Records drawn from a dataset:
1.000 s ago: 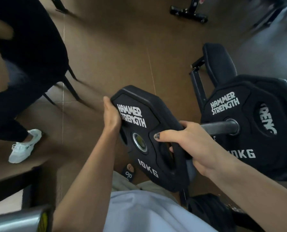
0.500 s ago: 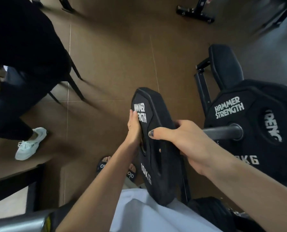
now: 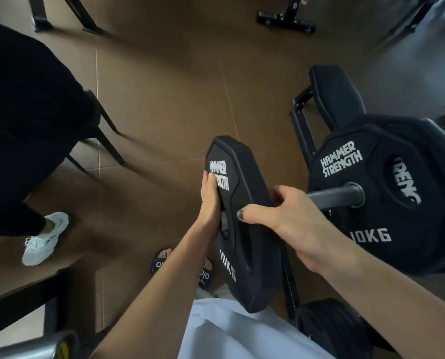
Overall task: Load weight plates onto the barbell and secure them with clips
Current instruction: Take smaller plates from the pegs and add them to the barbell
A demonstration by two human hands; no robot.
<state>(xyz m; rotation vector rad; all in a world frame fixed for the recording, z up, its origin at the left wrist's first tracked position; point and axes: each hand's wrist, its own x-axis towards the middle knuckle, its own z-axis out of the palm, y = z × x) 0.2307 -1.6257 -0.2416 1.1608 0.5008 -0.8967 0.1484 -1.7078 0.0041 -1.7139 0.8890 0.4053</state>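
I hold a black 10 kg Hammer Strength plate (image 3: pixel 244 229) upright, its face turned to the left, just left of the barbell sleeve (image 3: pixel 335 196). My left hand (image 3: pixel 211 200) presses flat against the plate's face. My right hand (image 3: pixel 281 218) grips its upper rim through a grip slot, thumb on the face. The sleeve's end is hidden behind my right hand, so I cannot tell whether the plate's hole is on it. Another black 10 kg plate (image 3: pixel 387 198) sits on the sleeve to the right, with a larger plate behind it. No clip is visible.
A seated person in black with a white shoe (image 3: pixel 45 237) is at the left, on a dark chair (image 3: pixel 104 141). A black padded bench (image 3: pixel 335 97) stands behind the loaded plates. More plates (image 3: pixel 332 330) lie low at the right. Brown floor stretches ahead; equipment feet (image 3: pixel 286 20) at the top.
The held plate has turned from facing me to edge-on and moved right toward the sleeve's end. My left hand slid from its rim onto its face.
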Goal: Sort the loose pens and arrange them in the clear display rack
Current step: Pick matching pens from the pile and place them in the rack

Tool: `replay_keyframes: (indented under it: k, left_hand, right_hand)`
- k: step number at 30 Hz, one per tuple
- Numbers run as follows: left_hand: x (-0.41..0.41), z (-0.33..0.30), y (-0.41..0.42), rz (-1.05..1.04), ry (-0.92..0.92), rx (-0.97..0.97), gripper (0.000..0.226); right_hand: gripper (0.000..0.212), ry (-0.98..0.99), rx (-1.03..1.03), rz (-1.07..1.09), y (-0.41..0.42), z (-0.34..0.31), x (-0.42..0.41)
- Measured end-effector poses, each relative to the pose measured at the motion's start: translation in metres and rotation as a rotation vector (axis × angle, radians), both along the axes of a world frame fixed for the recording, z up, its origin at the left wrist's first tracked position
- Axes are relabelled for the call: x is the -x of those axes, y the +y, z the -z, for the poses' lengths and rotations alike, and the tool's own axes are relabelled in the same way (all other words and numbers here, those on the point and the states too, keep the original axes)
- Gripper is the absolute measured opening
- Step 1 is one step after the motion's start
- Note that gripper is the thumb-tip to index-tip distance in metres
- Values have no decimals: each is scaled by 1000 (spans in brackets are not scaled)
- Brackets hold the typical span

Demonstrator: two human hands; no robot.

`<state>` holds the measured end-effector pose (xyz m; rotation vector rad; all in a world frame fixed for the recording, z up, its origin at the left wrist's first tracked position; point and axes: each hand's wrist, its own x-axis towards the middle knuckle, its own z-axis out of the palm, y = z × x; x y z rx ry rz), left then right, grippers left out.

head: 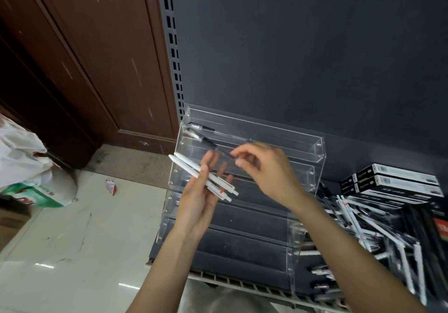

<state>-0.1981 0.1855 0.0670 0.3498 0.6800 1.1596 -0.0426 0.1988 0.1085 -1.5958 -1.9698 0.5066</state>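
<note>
A clear stepped display rack (312, 164) stands on the dark shelf. One black pen (201, 126) lies in its top tier at the left. My left hand (201, 198) holds two white pens (191, 168) across its palm, thumb over them, in front of the rack's left side. My right hand (264, 169) pinches the end of a black and clear pen (208, 141) that slants up to the left into an upper tier. A pile of loose white and black pens (371, 235) lies to the right of the rack.
Black boxes (397, 181) are stacked at the right behind the pile. A dark back panel (315, 45) rises behind the rack. A brown door (84, 57), a white bag (29, 167) and a tiled floor (84, 240) are at the left.
</note>
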Motion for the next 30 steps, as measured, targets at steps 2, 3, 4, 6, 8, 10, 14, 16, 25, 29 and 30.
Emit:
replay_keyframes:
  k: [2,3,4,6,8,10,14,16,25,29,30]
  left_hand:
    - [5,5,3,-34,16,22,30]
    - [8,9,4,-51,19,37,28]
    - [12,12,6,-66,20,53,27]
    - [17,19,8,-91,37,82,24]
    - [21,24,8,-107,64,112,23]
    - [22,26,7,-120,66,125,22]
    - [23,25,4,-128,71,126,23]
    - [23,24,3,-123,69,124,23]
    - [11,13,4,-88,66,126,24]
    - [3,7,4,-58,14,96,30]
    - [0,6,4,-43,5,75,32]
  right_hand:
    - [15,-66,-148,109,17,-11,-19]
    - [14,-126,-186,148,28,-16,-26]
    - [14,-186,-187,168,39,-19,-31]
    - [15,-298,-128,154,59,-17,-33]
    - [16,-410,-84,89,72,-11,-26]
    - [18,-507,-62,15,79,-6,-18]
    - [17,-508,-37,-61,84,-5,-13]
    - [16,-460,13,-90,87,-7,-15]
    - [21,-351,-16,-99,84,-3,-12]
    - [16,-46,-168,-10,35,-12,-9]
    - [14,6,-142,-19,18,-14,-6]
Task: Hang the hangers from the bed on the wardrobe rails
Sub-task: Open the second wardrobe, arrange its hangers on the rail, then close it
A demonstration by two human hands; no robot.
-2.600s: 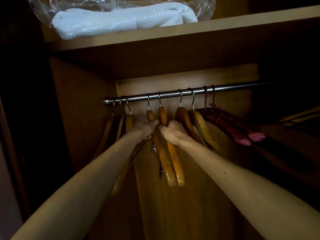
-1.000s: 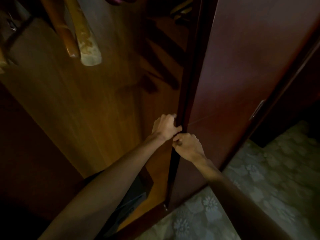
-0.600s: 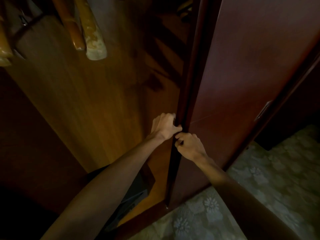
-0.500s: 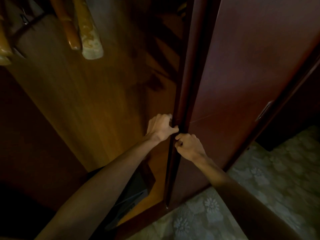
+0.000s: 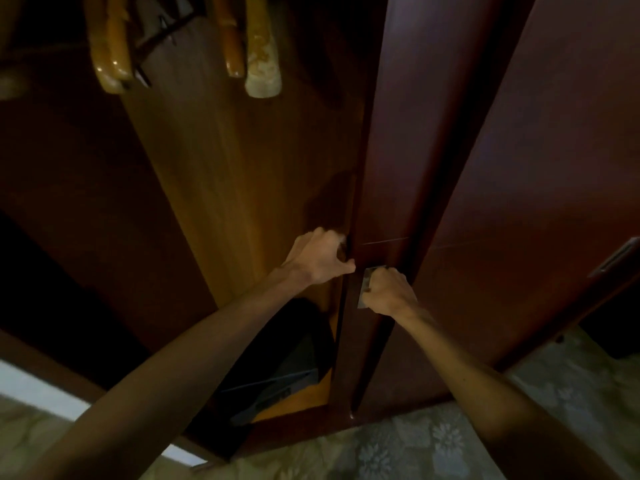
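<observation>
Head view: left hand (image 5: 320, 258) grips the door edge (image 5: 346, 306), right hand (image 5: 389, 292) grips its handle (image 5: 363, 289), hangers (image 5: 256, 53) overhead.

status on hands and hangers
Left hand grips door edge. Right hand grips metal handle. Hangers hang above. Nothing blocking.

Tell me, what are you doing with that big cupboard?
A person stands at a wardrobe with both hands on its door. The left hand curls round the door's edge, and the right hand grips the metal handle on its front. Inside, wooden hangers hang at the top; only their lower ends show. A dark box sits at the bottom of the wardrobe. Neither hand holds a hanger now.
</observation>
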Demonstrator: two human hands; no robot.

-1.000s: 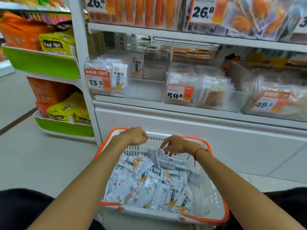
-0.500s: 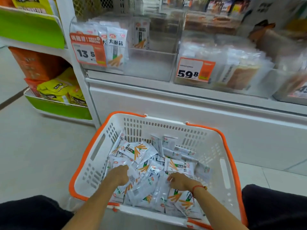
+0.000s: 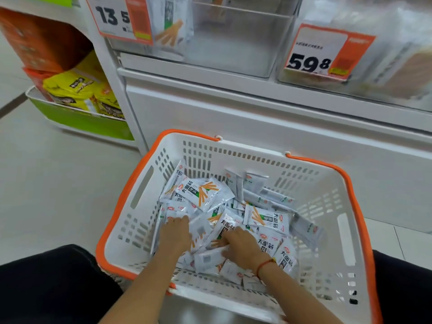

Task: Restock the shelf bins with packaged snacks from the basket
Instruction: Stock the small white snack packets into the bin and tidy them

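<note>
Restocking barely begun: most snack packets [image 3: 203, 194] were in the basket [image 3: 145, 183].
Both the left hand [image 3: 175, 232] and right hand [image 3: 240, 245] were gathering packets, fingers curled into the pile; the 13.5 shelf bin [image 3: 233, 43] stood mostly unfilled.

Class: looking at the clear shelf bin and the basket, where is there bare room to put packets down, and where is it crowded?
Free: the clear plastic shelf bin, bare floor right of the upright white snack packets behind the 13.5 price tag. Also the white orange-rimmed basket along its right wall. Crowded: the basket's middle and left, where the left hand and right hand dig among packets.
</note>
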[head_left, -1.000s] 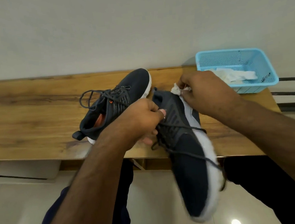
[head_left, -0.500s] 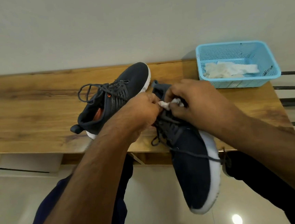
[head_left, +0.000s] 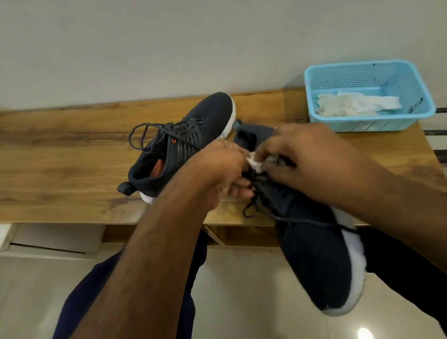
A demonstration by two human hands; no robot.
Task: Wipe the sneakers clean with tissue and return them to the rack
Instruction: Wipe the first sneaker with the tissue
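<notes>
Held sneaker [head_left: 312, 245] gripped at lace area by left hand [head_left: 224, 173]; long axis runs frame centre to lower right, toe nearest viewer. Tissue [head_left: 254, 164] pinched by right hand [head_left: 305, 159], pressed at tongue.

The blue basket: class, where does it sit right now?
In the head view the blue basket sits at the right end of the wooden bench, against the wall, holding used tissues, beyond the right hand.

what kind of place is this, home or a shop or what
Probably a home, perhaps an entryway: a low wooden bench against a plain wall, glossy floor tiles, and a blue plastic basket holding tissues beside a sneaker.
</notes>
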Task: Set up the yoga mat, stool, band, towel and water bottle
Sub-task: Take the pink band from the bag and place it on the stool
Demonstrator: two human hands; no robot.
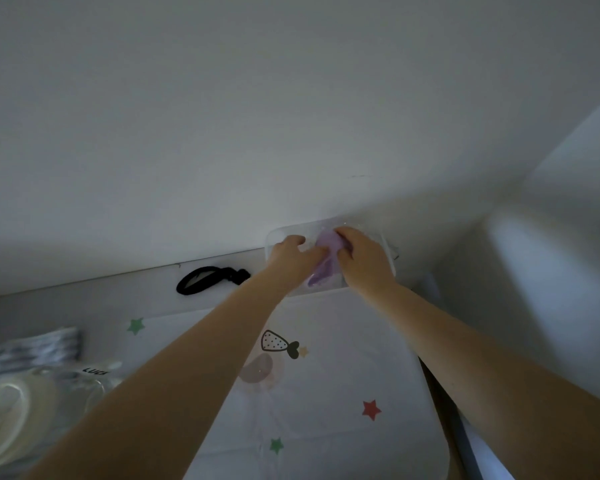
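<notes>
A purple band [323, 263] sits bunched inside a clear plastic container [274, 239] set against the wall. Both hands have hold of the band: the left hand [291, 259] curls round its left side, the right hand [362, 258] closes over its upper right, so the band lies between the two grips. Left of the left hand, a black strap [205, 279] lies on the pale surface. Below the hands spreads a white mat [326, 393] with stars. Far lower left, blurred striped cloth [35, 348].
</notes>
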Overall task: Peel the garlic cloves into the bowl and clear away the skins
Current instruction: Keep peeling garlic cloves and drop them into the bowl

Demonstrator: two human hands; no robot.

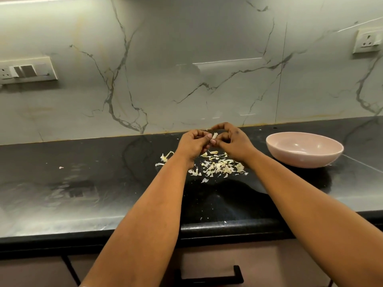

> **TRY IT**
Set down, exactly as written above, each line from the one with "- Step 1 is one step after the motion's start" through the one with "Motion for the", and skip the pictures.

> **OUTPUT BELOW**
- Step 1 is one step after the motion's start
- Note that gripper is the thumb-tip to index-tip distance in metres
- Values have no decimals: each is scaled by 1000 (spans in brackets are not scaled)
- Brackets hold the typical span

Demonstrator: two human hands; no robot.

`<state>` holds the measured end-effector pose (xyz m; rotation vector rad; all in a world frame fixed for the recording, z up, its origin at the left wrist's first tracked position; point and axes: each hand's wrist, its own x-axis towards the middle knuckle, its own z-axis out of the palm, y = z × x; x y z rx ry rz), left then right, grippers left out.

head: 

<state>-0.1981 0.1855 0.0670 0.3498 0.6800 1.1596 -0.0426 0.1988 0.1085 -1.5958 -1.9698 0.5066</state>
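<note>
A clear stepped display rack (312, 164) stands on the dark shelf. One black pen (201, 126) lies in its top tier at the left. My left hand (201, 198) holds two white pens (191, 168) across its palm, thumb over them, in front of the rack's left side. My right hand (264, 169) pinches the end of a black and clear pen (208, 141) that slants up to the left into an upper tier. A pile of loose white and black pens (371, 235) lies to the right of the rack.
Black boxes (397, 181) are stacked at the right behind the pile. A dark back panel (315, 45) rises behind the rack. A brown door (84, 57), a white bag (29, 167) and a tiled floor (84, 240) are at the left.
</note>
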Motion for the next 30 steps, as measured, targets at steps 2, 3, 4, 6, 8, 10, 14, 16, 25, 29 and 30.

Nothing else is required to complete this exercise.